What to work on
Check each line of the data for "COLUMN", and copy the ones that have it.

Listed entries
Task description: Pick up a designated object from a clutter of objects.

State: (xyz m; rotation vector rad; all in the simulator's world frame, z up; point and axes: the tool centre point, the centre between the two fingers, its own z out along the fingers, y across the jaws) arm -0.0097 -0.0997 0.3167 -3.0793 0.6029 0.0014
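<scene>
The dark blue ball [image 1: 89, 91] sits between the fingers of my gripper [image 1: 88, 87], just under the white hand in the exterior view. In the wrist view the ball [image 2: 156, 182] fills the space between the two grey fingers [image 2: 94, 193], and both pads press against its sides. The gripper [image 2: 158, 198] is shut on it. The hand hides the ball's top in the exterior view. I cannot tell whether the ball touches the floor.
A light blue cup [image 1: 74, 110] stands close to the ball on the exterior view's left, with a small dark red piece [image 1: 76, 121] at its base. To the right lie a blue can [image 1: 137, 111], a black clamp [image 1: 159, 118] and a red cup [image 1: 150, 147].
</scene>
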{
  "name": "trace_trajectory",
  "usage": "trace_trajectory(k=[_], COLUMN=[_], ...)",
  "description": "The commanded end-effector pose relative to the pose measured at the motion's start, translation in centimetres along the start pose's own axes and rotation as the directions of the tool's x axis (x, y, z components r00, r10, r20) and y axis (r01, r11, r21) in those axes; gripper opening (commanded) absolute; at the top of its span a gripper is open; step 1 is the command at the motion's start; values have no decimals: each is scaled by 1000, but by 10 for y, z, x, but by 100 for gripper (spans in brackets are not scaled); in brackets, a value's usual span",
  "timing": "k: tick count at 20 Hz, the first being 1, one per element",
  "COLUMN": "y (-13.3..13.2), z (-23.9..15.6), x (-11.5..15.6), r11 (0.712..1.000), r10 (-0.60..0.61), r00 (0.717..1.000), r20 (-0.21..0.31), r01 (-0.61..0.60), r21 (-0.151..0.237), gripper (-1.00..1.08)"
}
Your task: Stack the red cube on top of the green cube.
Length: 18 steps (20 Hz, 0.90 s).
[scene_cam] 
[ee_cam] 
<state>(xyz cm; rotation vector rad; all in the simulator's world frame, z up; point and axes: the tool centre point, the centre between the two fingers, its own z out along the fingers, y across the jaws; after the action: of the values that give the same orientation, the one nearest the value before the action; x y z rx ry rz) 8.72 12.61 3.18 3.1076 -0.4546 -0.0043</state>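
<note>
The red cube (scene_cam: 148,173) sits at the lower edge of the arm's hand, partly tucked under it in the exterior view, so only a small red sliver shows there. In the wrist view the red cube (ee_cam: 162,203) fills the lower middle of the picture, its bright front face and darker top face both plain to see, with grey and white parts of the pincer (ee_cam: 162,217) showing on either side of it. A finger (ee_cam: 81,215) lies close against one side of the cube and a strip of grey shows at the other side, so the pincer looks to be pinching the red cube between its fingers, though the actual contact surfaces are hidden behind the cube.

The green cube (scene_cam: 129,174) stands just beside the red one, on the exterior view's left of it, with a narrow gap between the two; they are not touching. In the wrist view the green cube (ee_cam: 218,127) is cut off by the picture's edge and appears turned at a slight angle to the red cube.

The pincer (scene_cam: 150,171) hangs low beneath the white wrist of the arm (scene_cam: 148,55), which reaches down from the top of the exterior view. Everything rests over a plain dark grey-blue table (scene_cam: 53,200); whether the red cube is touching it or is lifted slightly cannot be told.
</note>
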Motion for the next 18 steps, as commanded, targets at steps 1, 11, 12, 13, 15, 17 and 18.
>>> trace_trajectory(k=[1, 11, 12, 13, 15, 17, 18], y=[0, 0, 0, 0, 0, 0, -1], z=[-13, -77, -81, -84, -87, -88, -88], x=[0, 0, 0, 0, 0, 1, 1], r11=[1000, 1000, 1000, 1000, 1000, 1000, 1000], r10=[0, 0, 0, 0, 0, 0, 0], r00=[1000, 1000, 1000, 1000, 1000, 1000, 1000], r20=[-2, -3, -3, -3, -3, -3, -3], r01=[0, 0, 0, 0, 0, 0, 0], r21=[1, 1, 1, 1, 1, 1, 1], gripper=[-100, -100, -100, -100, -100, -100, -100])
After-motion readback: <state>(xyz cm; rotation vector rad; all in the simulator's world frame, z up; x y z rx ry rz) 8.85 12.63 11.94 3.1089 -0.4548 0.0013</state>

Expected output
  "usage": "trace_trajectory(k=[_], COLUMN=[_], ...)",
  "COLUMN": "y (-13.3..13.2), z (-23.9..15.6), x (-11.5..15.6), r11 (0.712..1.000), r10 (-0.60..0.61), r00 (0.717..1.000), r20 (-0.21..0.31), r01 (-0.61..0.60), r21 (-0.151..0.237), gripper (-1.00..1.08)"

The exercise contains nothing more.